Try it
Copy the lines below exactly, starting at the one with "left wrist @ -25" and ending at the one with "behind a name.", and leave out any picture.
★ ★ ★ ★ ★
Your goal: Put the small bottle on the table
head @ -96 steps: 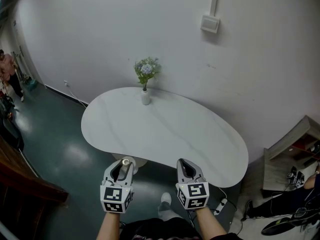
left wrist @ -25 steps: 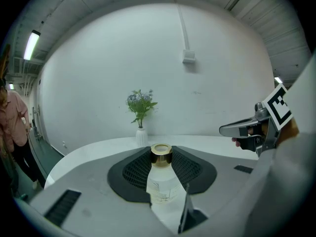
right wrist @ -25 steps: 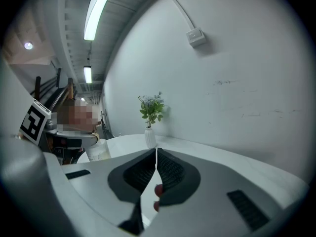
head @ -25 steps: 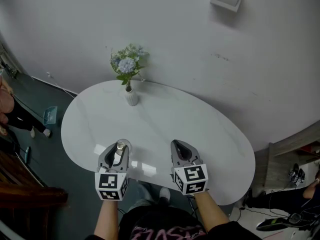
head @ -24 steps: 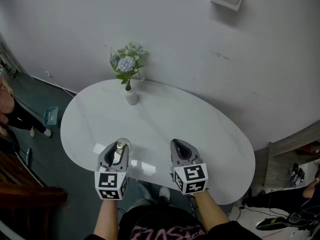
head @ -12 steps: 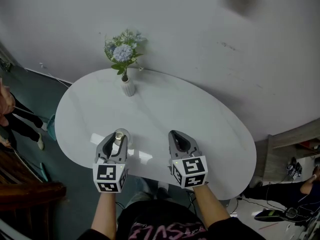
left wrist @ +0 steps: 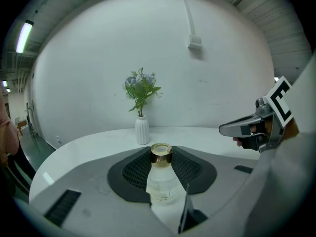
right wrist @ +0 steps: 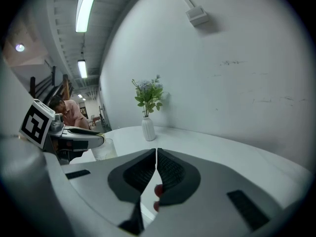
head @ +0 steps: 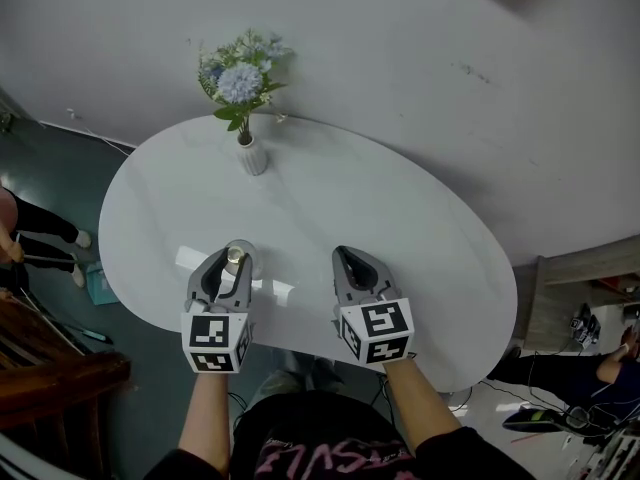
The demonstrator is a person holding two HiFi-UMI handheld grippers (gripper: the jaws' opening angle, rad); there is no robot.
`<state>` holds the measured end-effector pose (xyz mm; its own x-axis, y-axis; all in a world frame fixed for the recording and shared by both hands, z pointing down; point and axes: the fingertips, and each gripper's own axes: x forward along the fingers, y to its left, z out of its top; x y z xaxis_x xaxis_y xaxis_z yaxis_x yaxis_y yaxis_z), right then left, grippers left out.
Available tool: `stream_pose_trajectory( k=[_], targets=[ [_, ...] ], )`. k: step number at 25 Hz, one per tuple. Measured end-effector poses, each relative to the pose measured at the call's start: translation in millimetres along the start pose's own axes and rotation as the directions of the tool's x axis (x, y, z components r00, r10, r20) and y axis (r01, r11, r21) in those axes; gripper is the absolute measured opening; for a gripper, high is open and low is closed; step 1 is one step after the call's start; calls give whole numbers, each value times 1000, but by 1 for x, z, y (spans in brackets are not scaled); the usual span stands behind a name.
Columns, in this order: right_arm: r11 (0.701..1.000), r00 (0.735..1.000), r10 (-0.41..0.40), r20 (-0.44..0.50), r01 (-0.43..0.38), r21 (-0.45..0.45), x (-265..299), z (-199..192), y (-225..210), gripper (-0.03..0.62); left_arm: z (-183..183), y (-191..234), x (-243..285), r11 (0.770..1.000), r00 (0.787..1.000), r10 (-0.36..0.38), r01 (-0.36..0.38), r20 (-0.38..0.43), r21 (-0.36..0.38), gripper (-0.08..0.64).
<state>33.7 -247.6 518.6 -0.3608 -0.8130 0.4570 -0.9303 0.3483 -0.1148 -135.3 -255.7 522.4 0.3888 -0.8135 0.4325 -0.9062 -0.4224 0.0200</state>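
Note:
A small clear bottle [left wrist: 160, 177] with a gold cap [head: 235, 255] stands upright between the jaws of my left gripper [head: 232, 265], which is shut on it over the near left part of the white oval table [head: 400, 228]. In the right gripper view the same bottle [right wrist: 103, 149] shows under the left gripper's jaws. My right gripper [head: 356, 267] hovers beside it over the table's near edge, its jaws shut with nothing between them [right wrist: 156, 168].
A white vase with blue flowers [head: 250, 153] stands at the table's far left, close to the white wall [head: 420, 58]. A wooden shelf unit [head: 590, 298] stands at the right. A person [head: 20, 228] stands on the dark floor at the left.
The table has come closer under both grippers, which now hang over its near edge. The left gripper still holds the bottle.

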Motion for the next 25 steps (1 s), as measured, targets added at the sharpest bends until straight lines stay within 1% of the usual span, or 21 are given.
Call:
stream_pose_trajectory(
  k=[25],
  targets=[
    [999, 997, 17, -82, -15, 31, 45, -18, -3, 69, -22, 14, 45, 1000, 997, -23, 22, -77, -9, 130]
  ],
)
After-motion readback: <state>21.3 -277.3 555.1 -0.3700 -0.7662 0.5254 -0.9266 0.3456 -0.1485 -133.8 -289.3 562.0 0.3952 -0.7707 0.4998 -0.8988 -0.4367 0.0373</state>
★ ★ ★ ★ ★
Solution below
left wrist @ -25 steps: 
right wrist @ -25 steps: 
head @ -25 steps: 
head @ -24 steps: 
head @ -12 steps: 
left wrist @ +0 steps: 
right wrist @ +0 steps: 
head @ +0 steps: 
The demonstrator is a person holding two HiFi-UMI handheld grippers (gripper: the jaws' opening angle, rad); there is no robot.
`<state>` holds the measured end-effector pose (xyz mm; its own x-axis, y-axis; all in a world frame fixed for the recording and shared by both hands, z pointing down; point and axes: the fingertips, and each gripper's own axes: x forward along the fingers, y to its left, z out of its top; x y z xaxis_x xaxis_y xaxis_z yaxis_x yaxis_y yaxis_z), right then left, grippers left out.
Available tool: `stream_pose_trajectory( k=[_], targets=[ [_, ...] ], )`. k: step number at 25 Hz, one per tuple. Measured end-effector poses, each relative to the pose measured at the call's start: translation in millimetres along the start pose's own axes and rotation as the directions of the tool's x axis (x, y, z components r00, r10, r20) and y axis (r01, r11, r21) in those axes; gripper is the absolute measured opening; for a gripper, high is open and low is closed; step 1 is one step after the call's start; calls give whole numbers, each value times 1000, but by 1 for x, z, y (spans in brackets are not scaled); the usual span stands behind a name.

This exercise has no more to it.